On Fri, 17 Mar 2000, Forrest Aldrich wrote:
> I was also curious about what people do to keep a fleet of FreeBSD machines
> up-to-date with CVSup and buildworld. I can't imagine manually going to
> more than 100 machines and doing the same thing manually... how time consuming.
>
> To summarize again, we are deploying status monitoring machines into POPs,
> across the US. Those machines are identical in terms of hardware, et
> al. We were hoping to find a means by which to streamline the installation
> process, such that we could create (say) custom boot floppies where you'd
> input minimum information (IP address, hostname, domain, etc.) and it would
> then go off and perform the installation (from fdisk, newfs... to editing
> packet filters appropriately, which make require a "template" of sorts).
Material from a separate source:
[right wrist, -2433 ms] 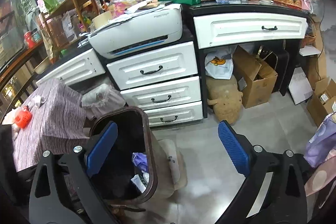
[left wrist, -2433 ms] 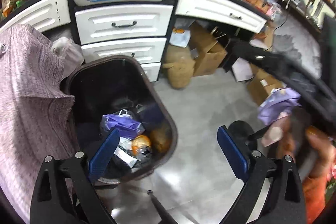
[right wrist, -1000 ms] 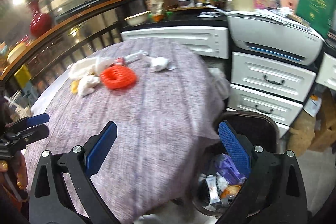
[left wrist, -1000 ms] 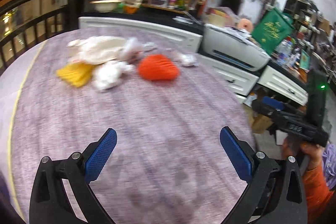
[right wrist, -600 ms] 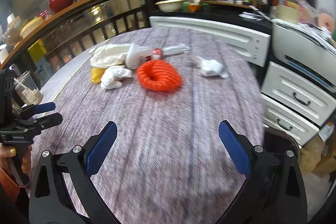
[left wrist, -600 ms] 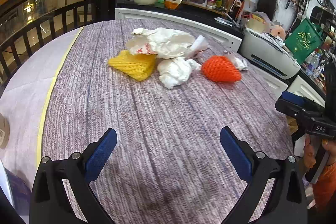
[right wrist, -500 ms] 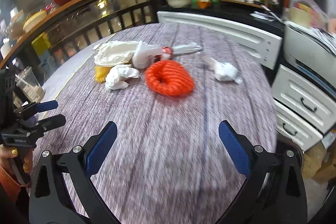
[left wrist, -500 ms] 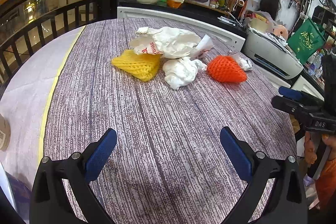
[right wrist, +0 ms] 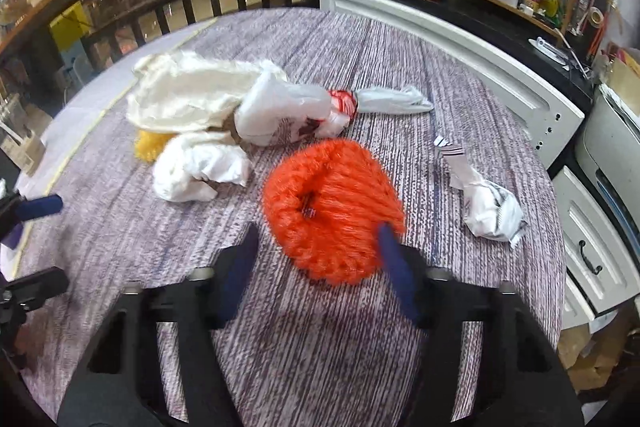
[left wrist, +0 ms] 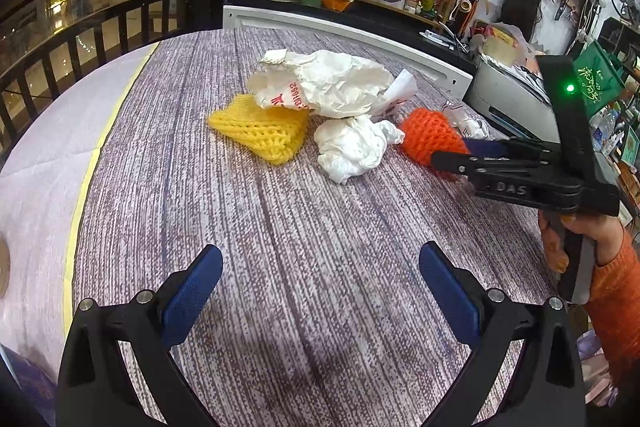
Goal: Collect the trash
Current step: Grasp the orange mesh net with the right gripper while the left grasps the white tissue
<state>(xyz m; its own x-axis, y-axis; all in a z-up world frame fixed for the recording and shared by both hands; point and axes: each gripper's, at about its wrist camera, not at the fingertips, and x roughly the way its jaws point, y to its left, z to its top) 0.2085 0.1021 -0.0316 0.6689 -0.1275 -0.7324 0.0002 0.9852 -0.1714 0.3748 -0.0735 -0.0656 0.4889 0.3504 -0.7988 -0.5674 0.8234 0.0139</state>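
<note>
Right gripper (right wrist: pixel 316 247) fingers were closing around the orange foam-net fruit sleeve (right wrist: pixel 332 207), mid-frame on the purple woven-cloth surface (right wrist: pixel 360 347); contact unclear. Left gripper (left wrist: pixel 320 279) fingers spread, empty, at lower frame.

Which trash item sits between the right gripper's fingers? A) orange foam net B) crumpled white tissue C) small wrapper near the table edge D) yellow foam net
A: in the right wrist view the closing right gripper straddles the orange foam net; the other pieces lie clear of it.
</note>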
If the job they are doing is fairly simple, and they have (or could
have) plenty of RAM, have you considered scrapping the disc drives and
having a CD-boot system?
Although CD drives are not very reliable for heavy-duty use, you should be
able to arrange that the working set gets loaded at start-up and the CD is
then idle in all normal use - this may "just work" through normal caching,
or you may need to copy active files onto an MFS filesystem (you'll need
an MFS for various things anyhow). This has the advantage over pico-BSD
style installations that you can fill the rest of the CD with a fairly
complete FreeBSD installation: in normal use the CD drive is idle, but
you have the full set of tools available for use on rare occasions when
they are needed.
Obviously the machines need to pick up their identities from somewhere, as
you want to just duplicate a stack of identical CDs. If the machines can
rely on their environment, DHCP is the obvious way to go; if not, one
technique I've used is to key it on the MAC address of the ethernet card
(in /etc/rc I pick up the MAC address with ifconfig and then have a big
case statement to set up the different characteristics of the machines).
Obviously this doesn't suit every application, but I have found it highly
advantageous when I want to put down a BSD machine in a location with no
local BSD skills to fix things if they go wrong.